In one way, what I like to read hasn't changed much since the day I was introduced to Dick and Jane.
I grew up reading the Chip Hilton series of sports books by Clare Bee, a former coach. Chip Hilton was the all-American letterman in football, basketball and baseball who seemed to speak only when necessary, was shy around girls and usually, but not always, found a way to lead his high school team to the state championship.
Kids today want to be Tiger Woods. I wanted to be Chip Hilton.
I also read Tom Swift books back then, but science couldn't compete with sports.
As an English major in college I was supposed to read a lot of literature, but at that time I preferred Neil Young, Joni Mitchell and Jackson Browne song lyrics. I can quote "Blue" but not "Moby Dick."
Now my measure of a book is whether it changes the way I look at the world. Peter Matthiessen's "The Snow Leopard" is such a book. Jane Roberts' Seth books belong in that category, too, along with Annie Dillard's "A Pilgrim at Tinker Creek."
Newspapers, news magazines, golf magazines and movie magazines also are on my preferred reading list.
I still like to read sports books, but now they're books about golf.
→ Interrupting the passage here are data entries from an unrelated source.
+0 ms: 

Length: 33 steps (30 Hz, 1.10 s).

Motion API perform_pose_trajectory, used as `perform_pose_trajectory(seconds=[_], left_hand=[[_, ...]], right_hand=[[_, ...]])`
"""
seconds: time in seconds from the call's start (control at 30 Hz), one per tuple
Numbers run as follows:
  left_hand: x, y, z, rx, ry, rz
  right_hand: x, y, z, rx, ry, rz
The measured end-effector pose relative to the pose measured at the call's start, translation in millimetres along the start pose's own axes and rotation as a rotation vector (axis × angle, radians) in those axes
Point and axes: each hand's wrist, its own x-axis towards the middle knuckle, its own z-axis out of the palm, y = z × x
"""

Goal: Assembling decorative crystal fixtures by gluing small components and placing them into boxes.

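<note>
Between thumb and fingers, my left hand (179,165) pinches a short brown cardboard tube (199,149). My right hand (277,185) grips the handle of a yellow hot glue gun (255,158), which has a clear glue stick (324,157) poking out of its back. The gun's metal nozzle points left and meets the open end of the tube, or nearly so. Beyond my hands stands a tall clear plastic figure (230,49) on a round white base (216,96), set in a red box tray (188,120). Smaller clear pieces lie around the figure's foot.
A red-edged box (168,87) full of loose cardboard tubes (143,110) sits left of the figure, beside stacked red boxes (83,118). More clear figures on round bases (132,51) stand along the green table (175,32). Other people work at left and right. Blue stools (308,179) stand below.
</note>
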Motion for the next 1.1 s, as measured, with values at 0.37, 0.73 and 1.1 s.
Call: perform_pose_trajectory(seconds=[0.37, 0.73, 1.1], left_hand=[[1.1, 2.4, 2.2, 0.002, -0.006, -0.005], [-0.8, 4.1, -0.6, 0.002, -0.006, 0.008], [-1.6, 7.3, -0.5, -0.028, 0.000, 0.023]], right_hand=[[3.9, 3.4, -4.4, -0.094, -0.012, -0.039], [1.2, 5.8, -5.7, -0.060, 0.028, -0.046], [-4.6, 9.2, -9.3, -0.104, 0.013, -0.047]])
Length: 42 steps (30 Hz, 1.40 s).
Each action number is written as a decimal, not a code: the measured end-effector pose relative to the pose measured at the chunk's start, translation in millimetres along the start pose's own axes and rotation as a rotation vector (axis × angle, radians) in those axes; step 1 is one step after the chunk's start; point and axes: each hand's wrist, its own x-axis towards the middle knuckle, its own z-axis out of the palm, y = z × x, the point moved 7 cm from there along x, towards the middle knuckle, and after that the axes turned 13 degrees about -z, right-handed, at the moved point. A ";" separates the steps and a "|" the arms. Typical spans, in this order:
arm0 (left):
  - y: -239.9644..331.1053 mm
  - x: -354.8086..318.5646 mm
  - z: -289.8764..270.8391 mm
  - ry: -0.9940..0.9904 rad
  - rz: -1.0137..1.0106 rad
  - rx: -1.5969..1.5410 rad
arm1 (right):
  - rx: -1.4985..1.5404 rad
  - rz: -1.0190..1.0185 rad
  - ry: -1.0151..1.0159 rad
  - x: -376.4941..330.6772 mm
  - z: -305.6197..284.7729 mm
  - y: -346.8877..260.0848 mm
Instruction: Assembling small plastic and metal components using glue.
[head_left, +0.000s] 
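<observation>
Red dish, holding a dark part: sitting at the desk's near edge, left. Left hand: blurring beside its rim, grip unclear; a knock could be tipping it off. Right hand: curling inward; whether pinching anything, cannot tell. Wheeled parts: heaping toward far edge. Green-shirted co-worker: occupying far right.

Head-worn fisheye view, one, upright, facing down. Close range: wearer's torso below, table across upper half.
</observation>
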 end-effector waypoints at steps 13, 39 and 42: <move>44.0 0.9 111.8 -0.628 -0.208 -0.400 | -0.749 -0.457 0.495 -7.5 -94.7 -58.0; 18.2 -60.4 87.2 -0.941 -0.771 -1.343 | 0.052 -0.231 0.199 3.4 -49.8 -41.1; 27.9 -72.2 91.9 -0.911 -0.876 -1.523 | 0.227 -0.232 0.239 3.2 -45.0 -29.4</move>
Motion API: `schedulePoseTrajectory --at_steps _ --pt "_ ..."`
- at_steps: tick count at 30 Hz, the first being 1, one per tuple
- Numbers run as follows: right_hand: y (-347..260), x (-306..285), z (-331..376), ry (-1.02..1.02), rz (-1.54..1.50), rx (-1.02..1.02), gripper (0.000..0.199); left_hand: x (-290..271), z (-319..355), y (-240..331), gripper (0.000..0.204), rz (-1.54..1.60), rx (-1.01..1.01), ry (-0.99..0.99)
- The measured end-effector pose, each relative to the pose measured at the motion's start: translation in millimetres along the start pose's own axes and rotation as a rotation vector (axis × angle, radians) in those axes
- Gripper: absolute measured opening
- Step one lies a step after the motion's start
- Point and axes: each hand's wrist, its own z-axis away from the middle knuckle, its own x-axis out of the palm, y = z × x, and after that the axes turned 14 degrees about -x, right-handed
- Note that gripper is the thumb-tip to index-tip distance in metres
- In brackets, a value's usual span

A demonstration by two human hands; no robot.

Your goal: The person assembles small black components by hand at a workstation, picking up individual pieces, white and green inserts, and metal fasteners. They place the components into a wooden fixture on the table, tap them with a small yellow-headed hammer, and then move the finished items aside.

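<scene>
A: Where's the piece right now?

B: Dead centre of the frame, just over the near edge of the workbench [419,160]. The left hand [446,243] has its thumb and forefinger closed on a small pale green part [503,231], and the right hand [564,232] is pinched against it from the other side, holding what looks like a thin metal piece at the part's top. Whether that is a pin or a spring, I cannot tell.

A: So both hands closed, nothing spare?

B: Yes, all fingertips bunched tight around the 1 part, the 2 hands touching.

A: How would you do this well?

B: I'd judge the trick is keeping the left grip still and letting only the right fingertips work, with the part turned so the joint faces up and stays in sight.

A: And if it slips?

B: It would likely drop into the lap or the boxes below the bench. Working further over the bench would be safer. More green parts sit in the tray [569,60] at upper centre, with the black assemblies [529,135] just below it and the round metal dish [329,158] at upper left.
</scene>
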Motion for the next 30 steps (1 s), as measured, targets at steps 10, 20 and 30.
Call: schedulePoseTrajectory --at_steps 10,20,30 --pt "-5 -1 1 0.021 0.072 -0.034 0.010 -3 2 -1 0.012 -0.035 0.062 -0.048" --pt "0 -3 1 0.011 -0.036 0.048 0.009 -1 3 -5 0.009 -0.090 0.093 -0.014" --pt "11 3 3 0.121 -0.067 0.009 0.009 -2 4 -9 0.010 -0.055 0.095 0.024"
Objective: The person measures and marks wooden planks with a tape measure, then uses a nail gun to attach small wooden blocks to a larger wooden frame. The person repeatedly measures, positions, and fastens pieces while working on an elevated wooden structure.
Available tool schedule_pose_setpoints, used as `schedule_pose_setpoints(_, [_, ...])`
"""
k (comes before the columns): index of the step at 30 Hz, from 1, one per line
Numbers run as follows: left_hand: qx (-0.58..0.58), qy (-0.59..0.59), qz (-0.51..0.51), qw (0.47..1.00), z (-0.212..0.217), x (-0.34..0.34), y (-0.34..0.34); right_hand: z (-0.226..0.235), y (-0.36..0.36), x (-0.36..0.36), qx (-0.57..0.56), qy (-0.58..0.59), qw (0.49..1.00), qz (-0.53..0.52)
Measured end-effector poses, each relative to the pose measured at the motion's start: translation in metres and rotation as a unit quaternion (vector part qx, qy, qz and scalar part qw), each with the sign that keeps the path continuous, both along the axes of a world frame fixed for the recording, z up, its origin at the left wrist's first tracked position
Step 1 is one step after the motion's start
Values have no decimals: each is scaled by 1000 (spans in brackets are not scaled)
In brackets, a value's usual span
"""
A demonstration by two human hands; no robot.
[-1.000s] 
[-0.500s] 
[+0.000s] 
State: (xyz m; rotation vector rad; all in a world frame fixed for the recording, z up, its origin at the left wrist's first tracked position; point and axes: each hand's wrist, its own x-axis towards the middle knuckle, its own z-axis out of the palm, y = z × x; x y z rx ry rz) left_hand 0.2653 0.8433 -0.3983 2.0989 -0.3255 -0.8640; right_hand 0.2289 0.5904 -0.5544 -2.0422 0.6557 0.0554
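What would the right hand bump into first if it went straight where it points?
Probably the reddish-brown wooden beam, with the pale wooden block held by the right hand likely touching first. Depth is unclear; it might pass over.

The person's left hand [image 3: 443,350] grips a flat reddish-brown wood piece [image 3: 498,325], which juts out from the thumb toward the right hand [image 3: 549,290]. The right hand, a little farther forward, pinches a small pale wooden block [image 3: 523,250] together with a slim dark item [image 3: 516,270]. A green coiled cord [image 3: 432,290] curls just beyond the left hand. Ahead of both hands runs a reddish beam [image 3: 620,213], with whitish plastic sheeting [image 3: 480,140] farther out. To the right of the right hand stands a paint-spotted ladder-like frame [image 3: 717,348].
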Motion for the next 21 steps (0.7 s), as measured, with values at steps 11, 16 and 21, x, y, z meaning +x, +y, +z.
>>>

Bobby Jones wasn't only a great golfer, he was a masterful writer. Michael Murphy's "Golf in the Kingdom" is a classic, and Fred Shoemaker's "Extraordinary Golf" changed the way I experience the game.
I also read books about spirituality and human growth. My copy of "The Pathwork of Self-Transformation" by Eva Pierrakos is dog-eared and crinkled from water.
I like to read in the bathtub.
Although I'm currently engrossed in Charles Frazier's "Cold Mountain," reading fiction is a rarity for me. The truth has always seemed more interesting.